== EXERCISE REQUIREMENTS ==
Reproduce, exactly and in full, only the lines below from the one containing "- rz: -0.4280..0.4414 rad" through the one containing "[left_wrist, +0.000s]".

== RECORDS FOR THE EXERCISE ==
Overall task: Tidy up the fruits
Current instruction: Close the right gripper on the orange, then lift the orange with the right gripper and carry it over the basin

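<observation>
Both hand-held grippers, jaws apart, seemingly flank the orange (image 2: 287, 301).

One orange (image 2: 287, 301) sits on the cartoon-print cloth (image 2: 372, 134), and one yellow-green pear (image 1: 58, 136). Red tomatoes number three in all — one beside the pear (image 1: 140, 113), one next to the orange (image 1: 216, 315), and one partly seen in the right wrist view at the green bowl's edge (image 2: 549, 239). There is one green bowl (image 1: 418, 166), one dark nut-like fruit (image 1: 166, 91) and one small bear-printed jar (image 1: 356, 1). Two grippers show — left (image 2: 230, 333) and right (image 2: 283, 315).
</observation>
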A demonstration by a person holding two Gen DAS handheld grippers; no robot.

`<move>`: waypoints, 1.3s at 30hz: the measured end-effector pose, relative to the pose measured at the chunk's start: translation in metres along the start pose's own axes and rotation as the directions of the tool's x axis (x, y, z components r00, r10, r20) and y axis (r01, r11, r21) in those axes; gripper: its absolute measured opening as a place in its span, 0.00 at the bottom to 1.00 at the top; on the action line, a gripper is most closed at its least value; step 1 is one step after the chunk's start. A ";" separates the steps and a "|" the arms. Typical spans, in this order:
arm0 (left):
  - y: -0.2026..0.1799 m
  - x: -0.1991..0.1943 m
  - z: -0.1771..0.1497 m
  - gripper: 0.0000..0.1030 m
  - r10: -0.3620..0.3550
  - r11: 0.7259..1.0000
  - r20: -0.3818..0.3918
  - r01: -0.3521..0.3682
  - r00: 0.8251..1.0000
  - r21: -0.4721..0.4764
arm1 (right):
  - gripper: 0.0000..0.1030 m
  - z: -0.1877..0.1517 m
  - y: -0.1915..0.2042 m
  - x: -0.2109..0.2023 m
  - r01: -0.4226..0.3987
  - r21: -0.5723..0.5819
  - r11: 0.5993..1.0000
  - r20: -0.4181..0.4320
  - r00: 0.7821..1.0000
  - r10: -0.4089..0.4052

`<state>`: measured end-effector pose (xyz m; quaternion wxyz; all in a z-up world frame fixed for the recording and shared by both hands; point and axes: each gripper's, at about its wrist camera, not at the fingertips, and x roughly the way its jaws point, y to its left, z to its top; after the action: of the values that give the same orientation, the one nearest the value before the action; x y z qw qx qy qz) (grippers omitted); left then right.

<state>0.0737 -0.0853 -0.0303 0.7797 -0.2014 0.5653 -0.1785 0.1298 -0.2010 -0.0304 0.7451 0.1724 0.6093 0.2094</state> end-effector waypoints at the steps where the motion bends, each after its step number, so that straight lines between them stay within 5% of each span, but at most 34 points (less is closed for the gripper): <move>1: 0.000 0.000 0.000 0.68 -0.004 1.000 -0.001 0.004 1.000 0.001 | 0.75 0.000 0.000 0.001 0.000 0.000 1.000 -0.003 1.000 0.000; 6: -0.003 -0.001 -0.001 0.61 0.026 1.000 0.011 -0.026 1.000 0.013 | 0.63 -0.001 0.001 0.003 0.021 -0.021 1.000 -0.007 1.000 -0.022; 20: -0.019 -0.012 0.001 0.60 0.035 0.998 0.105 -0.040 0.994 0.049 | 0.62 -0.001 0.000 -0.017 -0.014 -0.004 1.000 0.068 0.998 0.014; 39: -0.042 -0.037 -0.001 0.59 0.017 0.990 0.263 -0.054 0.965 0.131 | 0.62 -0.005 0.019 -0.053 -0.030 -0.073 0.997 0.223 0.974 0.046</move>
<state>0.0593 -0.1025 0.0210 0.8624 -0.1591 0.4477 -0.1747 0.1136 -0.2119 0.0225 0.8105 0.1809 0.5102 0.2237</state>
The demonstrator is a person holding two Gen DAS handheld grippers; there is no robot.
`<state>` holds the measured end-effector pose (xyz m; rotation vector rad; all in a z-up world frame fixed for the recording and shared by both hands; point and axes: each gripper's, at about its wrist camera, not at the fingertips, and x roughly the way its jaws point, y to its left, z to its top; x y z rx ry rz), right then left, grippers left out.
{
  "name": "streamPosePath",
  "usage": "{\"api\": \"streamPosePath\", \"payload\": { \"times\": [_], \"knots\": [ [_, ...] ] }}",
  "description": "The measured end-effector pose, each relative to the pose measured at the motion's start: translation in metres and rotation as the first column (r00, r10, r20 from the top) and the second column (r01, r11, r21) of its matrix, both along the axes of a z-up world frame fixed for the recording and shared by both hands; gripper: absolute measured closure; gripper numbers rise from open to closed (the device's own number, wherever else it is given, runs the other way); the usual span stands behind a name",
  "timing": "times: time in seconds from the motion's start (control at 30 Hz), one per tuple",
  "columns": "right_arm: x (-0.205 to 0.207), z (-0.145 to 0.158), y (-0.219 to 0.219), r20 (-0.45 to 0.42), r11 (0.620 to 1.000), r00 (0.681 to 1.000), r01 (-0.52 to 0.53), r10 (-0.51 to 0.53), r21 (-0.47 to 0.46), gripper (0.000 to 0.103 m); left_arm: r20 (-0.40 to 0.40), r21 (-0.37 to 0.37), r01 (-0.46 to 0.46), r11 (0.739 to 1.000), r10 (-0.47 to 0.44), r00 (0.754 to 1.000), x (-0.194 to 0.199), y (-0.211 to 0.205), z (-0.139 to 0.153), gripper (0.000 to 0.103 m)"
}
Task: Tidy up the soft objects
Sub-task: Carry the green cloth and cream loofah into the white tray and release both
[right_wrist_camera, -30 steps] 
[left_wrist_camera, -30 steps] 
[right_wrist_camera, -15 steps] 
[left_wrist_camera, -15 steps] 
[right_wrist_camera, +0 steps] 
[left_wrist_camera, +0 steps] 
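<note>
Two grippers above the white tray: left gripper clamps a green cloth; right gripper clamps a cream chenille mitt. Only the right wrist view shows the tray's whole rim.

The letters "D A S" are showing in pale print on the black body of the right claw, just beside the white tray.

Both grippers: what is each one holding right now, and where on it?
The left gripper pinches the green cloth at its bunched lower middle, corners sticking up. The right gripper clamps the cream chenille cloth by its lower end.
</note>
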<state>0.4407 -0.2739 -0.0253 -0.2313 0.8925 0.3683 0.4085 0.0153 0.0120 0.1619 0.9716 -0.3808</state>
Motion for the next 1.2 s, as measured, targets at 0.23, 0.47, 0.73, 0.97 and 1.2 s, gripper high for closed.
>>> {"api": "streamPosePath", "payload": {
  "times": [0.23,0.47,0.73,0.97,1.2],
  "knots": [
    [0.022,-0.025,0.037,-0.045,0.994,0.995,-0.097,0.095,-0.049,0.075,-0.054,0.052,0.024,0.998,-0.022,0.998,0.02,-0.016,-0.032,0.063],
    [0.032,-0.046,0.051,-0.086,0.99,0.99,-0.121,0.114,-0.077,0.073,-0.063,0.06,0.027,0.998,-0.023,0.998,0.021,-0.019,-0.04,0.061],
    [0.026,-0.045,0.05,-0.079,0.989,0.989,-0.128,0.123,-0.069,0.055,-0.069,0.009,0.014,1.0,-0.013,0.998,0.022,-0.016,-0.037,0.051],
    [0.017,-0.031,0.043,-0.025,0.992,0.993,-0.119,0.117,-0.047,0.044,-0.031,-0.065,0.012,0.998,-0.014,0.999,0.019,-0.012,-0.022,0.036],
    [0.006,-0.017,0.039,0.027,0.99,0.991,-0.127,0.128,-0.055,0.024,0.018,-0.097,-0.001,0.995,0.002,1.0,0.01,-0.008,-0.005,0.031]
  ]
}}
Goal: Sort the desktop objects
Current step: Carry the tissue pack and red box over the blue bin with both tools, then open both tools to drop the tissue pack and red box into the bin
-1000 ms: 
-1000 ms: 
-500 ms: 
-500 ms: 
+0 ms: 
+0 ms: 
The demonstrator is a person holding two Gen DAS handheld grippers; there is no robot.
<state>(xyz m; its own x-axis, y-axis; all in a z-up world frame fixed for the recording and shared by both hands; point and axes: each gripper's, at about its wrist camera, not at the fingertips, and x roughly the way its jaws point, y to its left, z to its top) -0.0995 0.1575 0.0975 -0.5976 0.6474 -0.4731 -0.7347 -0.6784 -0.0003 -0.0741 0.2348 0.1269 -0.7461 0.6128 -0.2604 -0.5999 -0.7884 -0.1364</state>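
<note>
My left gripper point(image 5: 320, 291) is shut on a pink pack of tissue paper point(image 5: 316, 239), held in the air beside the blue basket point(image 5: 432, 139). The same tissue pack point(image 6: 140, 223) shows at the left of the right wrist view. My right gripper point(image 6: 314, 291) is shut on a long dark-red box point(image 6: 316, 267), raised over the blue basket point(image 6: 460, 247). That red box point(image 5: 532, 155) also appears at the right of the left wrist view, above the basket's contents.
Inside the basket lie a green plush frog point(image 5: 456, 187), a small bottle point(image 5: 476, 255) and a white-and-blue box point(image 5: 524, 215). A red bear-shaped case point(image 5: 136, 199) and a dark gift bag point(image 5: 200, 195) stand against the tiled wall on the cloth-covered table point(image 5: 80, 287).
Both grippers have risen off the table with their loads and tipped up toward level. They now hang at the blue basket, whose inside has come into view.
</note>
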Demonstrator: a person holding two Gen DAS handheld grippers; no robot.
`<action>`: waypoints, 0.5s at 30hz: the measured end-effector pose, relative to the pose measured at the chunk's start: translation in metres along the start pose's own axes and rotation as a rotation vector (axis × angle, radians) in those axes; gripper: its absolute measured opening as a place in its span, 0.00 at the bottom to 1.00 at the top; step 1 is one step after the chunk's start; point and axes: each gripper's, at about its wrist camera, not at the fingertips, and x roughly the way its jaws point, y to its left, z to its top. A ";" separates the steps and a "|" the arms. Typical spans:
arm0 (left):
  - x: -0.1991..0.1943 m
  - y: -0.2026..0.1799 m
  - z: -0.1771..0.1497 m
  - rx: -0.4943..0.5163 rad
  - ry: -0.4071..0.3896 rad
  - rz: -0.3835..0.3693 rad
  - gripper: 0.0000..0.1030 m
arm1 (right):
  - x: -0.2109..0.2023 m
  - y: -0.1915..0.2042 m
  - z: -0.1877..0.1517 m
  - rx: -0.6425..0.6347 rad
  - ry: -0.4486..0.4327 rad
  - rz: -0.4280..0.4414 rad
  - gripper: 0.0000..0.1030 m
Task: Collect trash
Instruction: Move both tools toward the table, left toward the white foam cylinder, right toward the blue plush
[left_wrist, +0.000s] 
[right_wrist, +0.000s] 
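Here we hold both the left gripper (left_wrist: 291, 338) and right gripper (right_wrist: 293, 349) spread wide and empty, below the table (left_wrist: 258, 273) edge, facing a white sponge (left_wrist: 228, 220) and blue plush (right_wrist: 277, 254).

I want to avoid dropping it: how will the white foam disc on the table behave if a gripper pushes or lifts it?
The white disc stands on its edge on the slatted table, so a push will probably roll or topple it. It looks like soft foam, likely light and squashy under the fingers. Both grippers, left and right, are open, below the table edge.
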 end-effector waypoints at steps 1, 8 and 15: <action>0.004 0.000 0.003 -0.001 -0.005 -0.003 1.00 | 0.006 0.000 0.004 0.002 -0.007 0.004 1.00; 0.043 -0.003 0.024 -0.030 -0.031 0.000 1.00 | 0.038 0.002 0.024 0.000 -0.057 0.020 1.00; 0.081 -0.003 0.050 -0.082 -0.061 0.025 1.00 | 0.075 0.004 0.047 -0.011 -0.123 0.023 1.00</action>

== TASK RESPONSE ==
  - rz: -0.4280..0.4414 rad
  - gripper: 0.0000..0.1030 m
Task: Collect trash
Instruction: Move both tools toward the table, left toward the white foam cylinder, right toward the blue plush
[left_wrist, +0.000s] 

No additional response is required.